**What the exercise asks:** On how many lines of the data below does the word "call" appear? Reply with the number only.

**Data excerpts:**

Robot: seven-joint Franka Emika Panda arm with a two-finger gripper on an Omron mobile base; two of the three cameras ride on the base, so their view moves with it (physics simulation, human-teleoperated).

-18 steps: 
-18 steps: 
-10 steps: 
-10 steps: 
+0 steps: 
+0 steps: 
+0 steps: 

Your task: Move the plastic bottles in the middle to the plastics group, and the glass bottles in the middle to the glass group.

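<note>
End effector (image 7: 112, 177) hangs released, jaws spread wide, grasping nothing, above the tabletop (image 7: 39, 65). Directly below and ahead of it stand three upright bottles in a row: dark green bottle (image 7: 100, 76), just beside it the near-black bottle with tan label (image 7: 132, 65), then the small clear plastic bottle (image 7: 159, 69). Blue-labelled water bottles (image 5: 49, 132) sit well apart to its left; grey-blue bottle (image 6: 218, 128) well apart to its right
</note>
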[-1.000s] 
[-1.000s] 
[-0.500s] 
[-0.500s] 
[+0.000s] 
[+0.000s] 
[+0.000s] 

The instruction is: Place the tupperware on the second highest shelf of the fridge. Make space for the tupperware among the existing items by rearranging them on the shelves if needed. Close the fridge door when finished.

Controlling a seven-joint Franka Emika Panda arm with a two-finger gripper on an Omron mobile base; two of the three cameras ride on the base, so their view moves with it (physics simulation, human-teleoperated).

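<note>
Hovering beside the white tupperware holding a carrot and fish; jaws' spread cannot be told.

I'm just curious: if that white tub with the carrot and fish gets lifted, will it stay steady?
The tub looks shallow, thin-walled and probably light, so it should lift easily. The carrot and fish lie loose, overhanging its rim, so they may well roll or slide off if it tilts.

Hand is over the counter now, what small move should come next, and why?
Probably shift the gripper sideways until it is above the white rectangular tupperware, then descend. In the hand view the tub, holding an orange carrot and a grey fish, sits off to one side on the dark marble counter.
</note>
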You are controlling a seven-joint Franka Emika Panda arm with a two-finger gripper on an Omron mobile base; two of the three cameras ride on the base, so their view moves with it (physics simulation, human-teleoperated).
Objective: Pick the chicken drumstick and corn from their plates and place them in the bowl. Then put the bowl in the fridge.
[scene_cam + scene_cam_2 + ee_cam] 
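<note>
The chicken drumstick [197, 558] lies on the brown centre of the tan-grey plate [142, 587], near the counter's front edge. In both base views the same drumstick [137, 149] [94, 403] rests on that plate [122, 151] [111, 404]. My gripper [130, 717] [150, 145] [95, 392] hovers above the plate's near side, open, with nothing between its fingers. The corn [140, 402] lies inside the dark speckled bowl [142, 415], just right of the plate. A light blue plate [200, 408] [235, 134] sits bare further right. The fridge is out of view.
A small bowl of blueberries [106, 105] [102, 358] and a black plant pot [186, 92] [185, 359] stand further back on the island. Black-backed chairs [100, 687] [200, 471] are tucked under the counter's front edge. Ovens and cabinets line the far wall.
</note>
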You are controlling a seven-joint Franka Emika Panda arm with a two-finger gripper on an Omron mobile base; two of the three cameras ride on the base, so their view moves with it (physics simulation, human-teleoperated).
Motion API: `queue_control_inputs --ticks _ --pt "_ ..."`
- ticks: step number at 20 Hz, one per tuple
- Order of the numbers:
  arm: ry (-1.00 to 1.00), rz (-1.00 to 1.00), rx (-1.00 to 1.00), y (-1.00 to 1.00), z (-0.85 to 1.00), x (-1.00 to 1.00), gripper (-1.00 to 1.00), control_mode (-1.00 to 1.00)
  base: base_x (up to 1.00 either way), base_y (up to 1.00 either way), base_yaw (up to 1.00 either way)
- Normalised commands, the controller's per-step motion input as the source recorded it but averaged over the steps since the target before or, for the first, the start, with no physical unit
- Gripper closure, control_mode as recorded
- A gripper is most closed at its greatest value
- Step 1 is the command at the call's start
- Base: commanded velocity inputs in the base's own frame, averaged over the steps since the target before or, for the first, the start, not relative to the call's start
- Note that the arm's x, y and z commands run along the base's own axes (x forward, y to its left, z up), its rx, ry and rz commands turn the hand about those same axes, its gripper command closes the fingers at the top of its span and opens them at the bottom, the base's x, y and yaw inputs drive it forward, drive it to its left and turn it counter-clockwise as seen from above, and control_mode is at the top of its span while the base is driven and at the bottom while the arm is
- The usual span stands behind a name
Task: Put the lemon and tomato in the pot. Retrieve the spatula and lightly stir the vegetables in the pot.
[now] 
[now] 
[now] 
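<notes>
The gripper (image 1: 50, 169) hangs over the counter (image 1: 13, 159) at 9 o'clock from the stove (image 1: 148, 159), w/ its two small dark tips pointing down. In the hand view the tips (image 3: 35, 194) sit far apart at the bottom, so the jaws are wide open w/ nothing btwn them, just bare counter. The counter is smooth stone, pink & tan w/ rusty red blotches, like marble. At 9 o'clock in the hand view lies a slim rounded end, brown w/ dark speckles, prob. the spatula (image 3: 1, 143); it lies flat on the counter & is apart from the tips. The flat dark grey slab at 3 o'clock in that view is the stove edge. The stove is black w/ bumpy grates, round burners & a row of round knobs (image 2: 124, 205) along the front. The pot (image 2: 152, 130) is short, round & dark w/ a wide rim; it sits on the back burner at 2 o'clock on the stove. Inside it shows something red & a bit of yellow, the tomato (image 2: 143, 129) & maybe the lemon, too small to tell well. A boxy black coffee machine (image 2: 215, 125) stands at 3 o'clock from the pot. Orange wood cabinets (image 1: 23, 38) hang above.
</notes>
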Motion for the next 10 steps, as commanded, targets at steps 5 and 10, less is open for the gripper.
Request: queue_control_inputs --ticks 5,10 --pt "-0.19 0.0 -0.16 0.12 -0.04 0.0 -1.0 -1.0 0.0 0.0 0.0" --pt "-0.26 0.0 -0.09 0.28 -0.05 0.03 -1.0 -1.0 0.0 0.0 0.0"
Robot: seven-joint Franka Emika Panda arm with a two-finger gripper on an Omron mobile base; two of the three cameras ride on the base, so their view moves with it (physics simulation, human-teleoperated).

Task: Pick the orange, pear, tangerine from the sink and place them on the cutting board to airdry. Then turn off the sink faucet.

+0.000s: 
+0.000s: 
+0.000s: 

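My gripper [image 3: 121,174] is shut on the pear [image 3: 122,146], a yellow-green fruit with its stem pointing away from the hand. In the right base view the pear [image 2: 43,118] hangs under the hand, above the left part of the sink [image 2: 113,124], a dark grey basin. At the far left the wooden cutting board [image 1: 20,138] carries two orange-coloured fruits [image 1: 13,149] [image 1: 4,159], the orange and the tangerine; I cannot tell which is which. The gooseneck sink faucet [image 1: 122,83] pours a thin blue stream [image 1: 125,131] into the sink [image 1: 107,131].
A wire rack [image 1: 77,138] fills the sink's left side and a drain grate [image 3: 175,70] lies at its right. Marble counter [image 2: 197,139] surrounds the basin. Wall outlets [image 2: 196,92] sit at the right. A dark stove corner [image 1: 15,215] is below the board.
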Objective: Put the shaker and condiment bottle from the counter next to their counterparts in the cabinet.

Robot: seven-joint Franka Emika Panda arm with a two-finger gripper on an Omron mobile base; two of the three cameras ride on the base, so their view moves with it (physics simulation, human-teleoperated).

**Answer to the problem:** 2